摘要 Abstract
场景文本图像超分辨率(STISR)旨在提升低分辨率图像的分辨率和质量。与以往将场景文本图像视为自然图像的研究不同,近期利用文本先验(TP)的方法,通过从预训练的文本识别器中提取先验信息,展现了强大的性能。然而,存在两个主要问题:(1)明确的分类先验,如TP,若不正确可能会对STISR产生负面影响。我们揭示了这些显式先验的不稳定性,并提出使用倒数第二层表征来替代NCAP(非类别先验)。(2)用于生成TP的预训练识别器在处理低分辨率图像时表现不佳。为了解决这一问题,大多数研究通过联合训练识别器与STISR网络来弥合低分辨率与高分辨率图像之间的领域差距,但这种方法可能导致先验模态的过度自信现象。我们指出了这一问题,并通过混合硬标签和软标签的方法提出了缓解策略。在TextZoom数据集上的实验表明,我们的方法相比现有方法提升了3.5%,并且在四个文本识别数据集上显著提升了泛化性能达14.8%。我们的方法可以推广到所有基于TP引导的STISR网络。

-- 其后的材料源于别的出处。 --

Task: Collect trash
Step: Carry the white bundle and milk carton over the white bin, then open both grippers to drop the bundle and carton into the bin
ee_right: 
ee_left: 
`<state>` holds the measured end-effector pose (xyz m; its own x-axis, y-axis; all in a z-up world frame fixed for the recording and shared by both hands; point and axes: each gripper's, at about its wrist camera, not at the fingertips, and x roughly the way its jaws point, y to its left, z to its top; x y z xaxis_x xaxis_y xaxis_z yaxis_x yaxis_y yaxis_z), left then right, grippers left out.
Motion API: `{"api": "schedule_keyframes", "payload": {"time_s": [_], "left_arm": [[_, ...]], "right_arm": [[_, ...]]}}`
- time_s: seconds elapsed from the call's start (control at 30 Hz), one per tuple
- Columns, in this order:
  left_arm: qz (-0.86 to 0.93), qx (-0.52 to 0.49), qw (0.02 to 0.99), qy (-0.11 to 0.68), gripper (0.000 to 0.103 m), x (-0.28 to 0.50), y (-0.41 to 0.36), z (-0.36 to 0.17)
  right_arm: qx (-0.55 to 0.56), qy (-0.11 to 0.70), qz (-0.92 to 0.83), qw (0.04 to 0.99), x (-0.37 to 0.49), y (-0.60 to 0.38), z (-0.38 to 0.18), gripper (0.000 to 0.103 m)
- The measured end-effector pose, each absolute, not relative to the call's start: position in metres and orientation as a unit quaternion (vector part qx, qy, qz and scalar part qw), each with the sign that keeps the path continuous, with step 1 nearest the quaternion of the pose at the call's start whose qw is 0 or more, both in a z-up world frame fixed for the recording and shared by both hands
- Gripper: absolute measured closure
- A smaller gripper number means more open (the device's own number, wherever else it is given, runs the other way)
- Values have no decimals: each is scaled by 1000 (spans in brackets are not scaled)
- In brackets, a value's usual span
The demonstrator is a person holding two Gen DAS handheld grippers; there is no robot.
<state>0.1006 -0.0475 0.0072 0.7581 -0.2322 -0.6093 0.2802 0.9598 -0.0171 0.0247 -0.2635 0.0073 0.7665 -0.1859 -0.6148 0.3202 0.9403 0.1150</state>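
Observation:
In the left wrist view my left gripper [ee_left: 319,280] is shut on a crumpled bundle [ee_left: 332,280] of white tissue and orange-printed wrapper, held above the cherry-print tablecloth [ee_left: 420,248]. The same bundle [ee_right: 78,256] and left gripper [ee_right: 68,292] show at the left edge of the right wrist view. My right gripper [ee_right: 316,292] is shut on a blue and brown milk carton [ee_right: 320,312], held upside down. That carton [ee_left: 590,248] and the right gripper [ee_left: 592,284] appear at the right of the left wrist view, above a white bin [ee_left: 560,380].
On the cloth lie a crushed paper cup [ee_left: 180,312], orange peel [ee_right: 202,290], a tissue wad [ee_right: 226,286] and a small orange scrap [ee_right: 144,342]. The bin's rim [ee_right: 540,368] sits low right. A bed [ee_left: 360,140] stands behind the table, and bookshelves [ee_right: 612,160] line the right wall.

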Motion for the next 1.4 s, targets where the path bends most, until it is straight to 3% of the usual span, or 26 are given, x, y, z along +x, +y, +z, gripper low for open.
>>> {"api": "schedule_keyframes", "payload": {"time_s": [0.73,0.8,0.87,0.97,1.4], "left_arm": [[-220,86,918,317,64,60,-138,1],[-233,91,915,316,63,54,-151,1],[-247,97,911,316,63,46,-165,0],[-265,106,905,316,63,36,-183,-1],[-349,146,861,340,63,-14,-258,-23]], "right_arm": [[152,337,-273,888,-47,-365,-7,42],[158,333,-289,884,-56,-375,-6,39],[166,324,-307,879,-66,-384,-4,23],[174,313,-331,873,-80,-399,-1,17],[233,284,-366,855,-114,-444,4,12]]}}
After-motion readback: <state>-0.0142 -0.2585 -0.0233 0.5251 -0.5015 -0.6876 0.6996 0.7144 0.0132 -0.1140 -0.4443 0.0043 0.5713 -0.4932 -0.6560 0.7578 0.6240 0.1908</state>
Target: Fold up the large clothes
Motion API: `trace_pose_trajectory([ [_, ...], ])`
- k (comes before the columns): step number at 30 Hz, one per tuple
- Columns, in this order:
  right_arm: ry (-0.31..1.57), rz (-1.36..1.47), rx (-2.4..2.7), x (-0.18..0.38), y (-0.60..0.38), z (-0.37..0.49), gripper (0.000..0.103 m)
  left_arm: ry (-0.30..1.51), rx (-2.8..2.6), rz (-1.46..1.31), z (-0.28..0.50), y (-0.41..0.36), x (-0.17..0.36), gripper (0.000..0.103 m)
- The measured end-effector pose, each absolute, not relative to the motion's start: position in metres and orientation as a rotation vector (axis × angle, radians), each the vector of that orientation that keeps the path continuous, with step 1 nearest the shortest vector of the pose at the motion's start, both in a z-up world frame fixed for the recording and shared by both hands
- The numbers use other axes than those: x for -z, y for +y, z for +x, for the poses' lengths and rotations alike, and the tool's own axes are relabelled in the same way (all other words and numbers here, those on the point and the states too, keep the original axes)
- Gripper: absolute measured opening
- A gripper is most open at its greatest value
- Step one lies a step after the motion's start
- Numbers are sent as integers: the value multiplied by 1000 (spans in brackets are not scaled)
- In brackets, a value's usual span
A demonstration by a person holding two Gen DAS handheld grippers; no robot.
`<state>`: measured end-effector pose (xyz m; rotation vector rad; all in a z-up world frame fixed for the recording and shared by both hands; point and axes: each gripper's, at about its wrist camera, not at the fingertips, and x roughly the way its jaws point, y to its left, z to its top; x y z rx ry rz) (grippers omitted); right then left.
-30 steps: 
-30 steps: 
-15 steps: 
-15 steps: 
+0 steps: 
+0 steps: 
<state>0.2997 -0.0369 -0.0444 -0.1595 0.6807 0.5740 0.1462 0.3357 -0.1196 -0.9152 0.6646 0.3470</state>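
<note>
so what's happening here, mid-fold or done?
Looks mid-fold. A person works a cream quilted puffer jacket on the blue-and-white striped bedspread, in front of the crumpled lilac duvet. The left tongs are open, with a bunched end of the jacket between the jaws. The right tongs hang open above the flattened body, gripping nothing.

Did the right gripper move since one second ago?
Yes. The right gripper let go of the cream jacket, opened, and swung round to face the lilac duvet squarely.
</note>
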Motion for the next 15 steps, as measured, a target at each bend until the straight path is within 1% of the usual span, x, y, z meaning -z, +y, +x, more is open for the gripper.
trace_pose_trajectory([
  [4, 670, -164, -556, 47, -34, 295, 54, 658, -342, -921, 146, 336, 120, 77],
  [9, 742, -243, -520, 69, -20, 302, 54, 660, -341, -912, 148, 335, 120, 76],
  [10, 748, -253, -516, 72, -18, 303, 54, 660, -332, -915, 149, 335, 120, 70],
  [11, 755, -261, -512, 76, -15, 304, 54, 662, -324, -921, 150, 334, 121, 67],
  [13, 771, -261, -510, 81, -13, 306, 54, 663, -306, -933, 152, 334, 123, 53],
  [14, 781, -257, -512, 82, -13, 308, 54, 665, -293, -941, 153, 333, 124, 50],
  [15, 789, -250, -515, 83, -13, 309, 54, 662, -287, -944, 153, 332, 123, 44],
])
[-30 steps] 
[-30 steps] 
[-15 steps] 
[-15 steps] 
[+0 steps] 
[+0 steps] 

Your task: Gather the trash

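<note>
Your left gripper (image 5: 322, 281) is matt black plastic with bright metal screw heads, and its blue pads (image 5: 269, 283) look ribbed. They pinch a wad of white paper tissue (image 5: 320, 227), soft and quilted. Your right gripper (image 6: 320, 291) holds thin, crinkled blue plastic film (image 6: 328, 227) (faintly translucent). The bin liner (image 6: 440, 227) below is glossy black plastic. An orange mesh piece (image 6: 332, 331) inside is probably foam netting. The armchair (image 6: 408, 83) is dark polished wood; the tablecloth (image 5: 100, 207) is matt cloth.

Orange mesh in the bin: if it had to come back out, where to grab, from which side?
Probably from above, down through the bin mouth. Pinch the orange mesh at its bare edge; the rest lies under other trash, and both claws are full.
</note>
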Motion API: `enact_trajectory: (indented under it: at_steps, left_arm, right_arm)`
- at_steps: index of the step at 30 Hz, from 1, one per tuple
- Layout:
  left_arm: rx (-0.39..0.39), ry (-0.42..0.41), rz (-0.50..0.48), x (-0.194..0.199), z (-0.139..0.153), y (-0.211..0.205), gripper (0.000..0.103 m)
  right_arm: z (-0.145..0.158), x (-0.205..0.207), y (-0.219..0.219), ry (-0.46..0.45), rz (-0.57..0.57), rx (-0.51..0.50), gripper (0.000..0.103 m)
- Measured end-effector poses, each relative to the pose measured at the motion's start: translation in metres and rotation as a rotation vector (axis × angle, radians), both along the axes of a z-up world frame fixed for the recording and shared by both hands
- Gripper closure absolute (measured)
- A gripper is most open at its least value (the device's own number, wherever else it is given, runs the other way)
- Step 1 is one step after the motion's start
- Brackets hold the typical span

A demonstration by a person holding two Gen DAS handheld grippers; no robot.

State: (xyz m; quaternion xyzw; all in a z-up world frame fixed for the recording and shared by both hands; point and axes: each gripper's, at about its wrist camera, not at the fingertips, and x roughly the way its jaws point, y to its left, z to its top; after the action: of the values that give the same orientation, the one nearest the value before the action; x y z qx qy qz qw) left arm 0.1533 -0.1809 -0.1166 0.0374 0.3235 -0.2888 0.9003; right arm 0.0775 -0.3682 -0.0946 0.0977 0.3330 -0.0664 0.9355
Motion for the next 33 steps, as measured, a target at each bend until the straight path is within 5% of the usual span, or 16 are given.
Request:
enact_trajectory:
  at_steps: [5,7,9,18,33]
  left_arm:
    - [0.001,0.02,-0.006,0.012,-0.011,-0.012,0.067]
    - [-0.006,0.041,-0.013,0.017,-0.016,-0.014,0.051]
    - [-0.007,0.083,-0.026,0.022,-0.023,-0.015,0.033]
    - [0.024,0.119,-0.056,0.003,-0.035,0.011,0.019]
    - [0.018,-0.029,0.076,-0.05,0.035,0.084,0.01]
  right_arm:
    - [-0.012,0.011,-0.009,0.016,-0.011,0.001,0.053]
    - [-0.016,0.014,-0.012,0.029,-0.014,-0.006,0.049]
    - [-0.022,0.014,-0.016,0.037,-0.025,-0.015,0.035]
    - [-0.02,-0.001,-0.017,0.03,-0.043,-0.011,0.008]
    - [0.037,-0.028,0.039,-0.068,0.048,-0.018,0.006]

Scene text image super-resolution (STISR) enhances the resolution and quality of low-resolution images. Unlike previous studies that treated scene text images as natural images, recent methods using a text prior (TP), extracted from a pre-trained text recognizer, have shown strong performance. However, two major issues emerge: (1) Explicit categorical priors, like TP, can negatively impact STISR if incorrect. We reveal that these explicit priors are unstable and propose replacing them with Non-CAtegorical Prior (NCAP) using penultimate layer representations. (2) Pre-trained recognizers used to generate TP struggle with low-resolution images. To address this, most studies jointly train the recognizer with the STISR network to bridge the domain gap between low- and high-resolution images, but this can cause an overconfidence phenomenon in the prior modality. We highlight this issue and propose a method to mitigate it by mixing hard and soft labels. Experiments on the TextZoom dataset demonstrate an improvement by 3.5%, while our method significantly enhances generalization performance by 14.8\% across four text recognition datasets. Our method generalizes to all TP-guided STISR networks.